» TASK REQUIREMENTS: Please set the lines down again exactly, from the top of the entries through the line that contains "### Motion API".

» PROVIDED MATERIAL:
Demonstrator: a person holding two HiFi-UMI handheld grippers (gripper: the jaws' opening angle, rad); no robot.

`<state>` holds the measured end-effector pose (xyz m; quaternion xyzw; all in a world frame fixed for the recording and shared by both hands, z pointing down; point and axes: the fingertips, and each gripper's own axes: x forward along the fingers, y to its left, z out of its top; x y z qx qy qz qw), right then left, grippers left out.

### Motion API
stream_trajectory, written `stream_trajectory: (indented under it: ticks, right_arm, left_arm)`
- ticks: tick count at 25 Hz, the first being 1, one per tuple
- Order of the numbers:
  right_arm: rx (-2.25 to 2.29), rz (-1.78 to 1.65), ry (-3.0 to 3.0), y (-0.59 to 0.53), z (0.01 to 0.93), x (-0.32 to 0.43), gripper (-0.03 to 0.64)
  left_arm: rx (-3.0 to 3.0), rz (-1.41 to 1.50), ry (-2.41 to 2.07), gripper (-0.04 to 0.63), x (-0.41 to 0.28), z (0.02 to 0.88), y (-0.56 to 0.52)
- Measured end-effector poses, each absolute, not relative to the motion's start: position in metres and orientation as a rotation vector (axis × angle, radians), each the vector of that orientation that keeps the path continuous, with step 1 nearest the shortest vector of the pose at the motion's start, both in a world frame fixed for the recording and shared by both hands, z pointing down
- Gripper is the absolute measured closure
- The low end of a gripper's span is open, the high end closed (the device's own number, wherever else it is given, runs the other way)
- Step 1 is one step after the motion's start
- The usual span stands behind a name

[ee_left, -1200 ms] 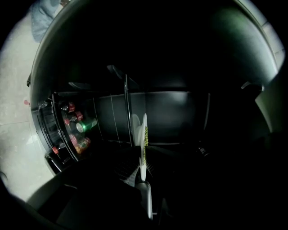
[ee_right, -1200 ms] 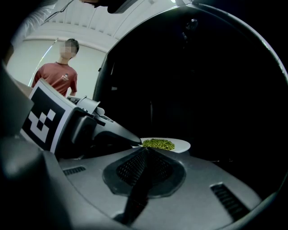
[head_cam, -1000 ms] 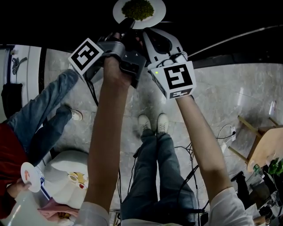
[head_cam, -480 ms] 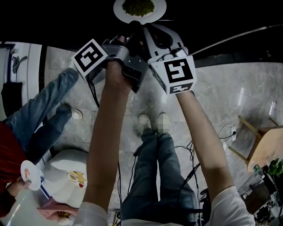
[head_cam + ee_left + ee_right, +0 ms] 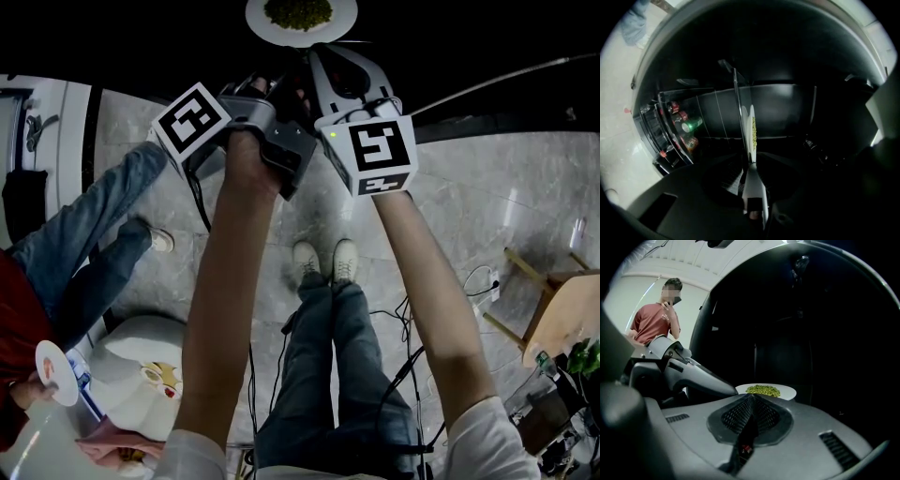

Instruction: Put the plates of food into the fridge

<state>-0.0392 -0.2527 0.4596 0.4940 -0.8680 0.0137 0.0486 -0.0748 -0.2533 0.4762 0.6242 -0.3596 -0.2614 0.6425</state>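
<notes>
Head view: your left gripper [image 5: 279, 58] has carried the plate of green food [image 5: 301, 17] slightly further toward the top edge, into the dark fridge [image 5: 112, 37]; left gripper view: jaws clamped on the plate's rim; right gripper view: your right gripper [image 5: 751, 401] is closed and empty, just behind the plate.

The pale marble floor [image 5: 487, 206] bears loose cables [image 5: 394, 317] and a wooden chair [image 5: 558, 319] at the right; two people stand on it. In the dark fridge [image 5: 787, 108], door racks [image 5: 663, 136] hold cans [image 5: 688, 125]. Whether the plate [image 5: 264, 23] rests on a shelf cannot be told.
</notes>
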Motion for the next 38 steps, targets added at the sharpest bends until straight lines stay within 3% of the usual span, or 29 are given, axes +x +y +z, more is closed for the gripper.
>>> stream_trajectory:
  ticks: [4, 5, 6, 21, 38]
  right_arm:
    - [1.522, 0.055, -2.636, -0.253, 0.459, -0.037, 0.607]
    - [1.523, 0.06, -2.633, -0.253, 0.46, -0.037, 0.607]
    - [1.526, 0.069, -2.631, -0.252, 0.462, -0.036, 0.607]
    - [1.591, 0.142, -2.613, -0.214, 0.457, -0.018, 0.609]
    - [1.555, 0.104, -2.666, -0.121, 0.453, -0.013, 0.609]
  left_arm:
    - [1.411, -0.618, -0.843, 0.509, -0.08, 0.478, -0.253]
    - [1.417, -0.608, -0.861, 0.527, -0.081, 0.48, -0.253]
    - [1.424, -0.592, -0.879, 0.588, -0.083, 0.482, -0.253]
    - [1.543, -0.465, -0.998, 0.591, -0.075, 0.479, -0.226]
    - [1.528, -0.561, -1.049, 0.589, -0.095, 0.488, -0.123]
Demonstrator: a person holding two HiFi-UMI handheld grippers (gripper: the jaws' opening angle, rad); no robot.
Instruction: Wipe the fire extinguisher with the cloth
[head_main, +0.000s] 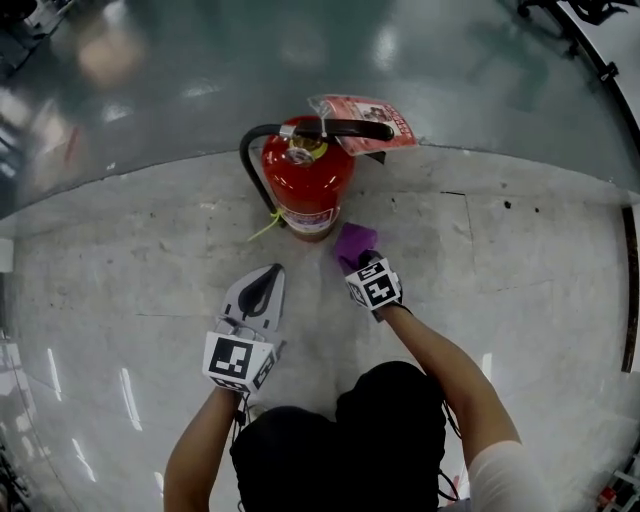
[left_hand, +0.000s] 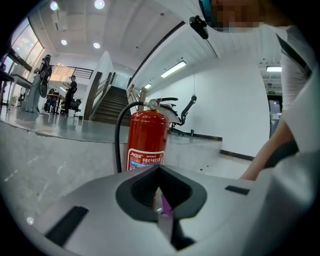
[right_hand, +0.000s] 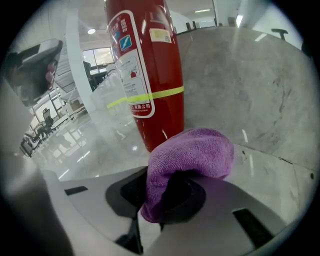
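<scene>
— Where stood the fire extinguisher (head_main: 308, 180)?
— Upright on the floor (head_main: 520, 260).
— And the grippers?
— The right gripper (head_main: 362, 262) clamped the purple cloth (head_main: 354, 243) just right of its base; the left gripper (head_main: 270, 274) was closed, empty, nearer.

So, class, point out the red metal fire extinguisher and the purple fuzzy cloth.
red metal fire extinguisher (head_main: 308, 178): head view, on the red cylinder body.
purple fuzzy cloth (right_hand: 195, 149): right gripper view, on its bunched top.

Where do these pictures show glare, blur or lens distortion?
Head view: fisheye bends the floor edge, light streaks glare at lower left. Left gripper view: black corners, a mosaic patch on top, the fire extinguisher sharp. Right gripper view: the cloth crisp, the shiny floor reflects light.
</scene>
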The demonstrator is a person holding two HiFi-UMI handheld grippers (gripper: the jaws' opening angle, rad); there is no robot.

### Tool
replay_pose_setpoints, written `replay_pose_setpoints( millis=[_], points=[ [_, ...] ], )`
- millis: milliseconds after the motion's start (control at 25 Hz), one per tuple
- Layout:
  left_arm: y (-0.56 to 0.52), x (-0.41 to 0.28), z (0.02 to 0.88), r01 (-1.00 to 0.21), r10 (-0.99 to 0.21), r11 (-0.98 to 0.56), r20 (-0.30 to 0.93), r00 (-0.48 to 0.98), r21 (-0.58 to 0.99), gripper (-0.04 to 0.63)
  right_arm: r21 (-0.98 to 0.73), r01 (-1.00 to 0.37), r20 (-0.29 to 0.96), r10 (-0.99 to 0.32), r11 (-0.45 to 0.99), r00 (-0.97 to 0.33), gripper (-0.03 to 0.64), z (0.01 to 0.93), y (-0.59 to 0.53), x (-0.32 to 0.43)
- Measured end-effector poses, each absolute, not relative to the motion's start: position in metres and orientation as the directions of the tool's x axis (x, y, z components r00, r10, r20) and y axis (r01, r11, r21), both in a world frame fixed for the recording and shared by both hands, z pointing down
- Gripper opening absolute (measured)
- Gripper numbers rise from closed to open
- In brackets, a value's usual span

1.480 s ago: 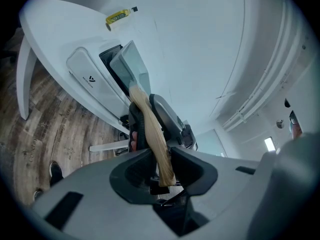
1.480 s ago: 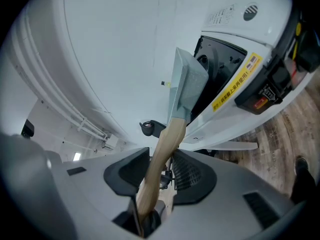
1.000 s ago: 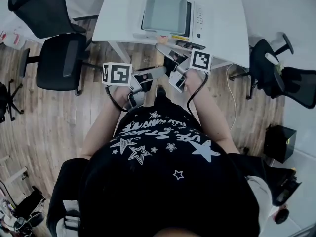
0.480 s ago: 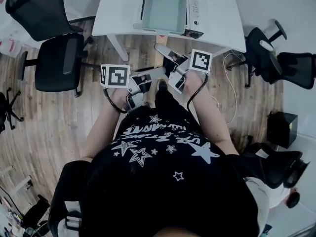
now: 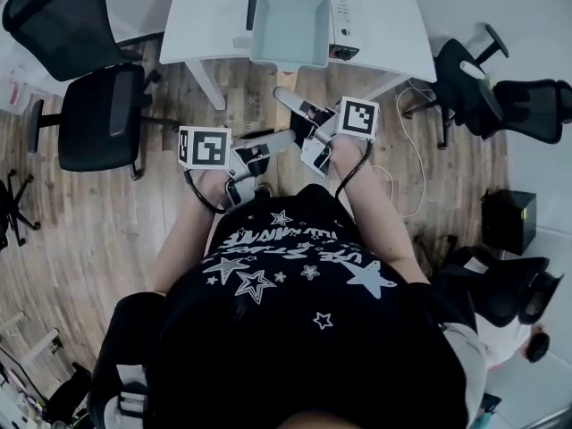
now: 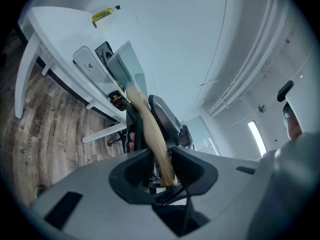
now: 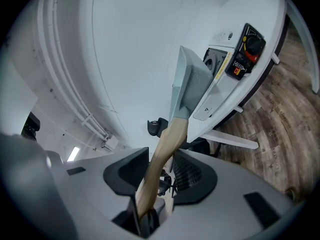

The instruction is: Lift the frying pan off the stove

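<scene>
A square grey frying pan (image 5: 290, 27) with a pale wooden handle hangs above the black stove (image 5: 332, 12) on the white table (image 5: 393, 34), clear of the stove top. Both grippers are shut on the handle. My left gripper (image 5: 268, 143) grips it from the left, and my right gripper (image 5: 302, 107) holds it farther up. In the left gripper view the handle (image 6: 150, 134) runs out between the jaws of the left gripper (image 6: 162, 166) to the pan (image 6: 127, 66). In the right gripper view the handle (image 7: 167, 144) rises from the right gripper (image 7: 160, 176) to the pan (image 7: 192, 84).
Black office chairs stand to the left (image 5: 98, 114) and to the right (image 5: 500, 105) of the table on the wooden floor. A black box (image 5: 509, 222) sits at the right. A yellow item (image 6: 102, 15) lies on the table. The stove's red knob (image 7: 254, 45) faces me.
The pan has come up off the stove and slightly toward me, so more of the black stove shows behind it. Both grippers kept their hold on the handle.
</scene>
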State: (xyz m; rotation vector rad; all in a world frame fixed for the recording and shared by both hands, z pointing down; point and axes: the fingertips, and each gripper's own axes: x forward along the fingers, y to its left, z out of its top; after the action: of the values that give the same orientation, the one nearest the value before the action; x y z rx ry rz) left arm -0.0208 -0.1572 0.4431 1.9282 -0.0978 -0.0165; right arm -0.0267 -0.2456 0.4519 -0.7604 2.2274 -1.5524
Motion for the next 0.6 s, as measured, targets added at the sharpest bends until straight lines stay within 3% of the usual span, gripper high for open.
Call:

» ANSWER BOX:
Demonstrator: a person holding two HiFi-UMI handheld grippers (gripper: the jaws' opening angle, rad); no robot.

`<state>` holds the measured end-effector pose (xyz m; quaternion xyzw; all in a world frame fixed for the recording and shared by both hands, z pointing down; point and axes: the fingertips, and each gripper's own axes: x forward along the fingers, y to its left, z out of its top; x y z qx qy qz qw), right then left, grippers left out.

### Motion API

An answer has been given, and the exercise is complete.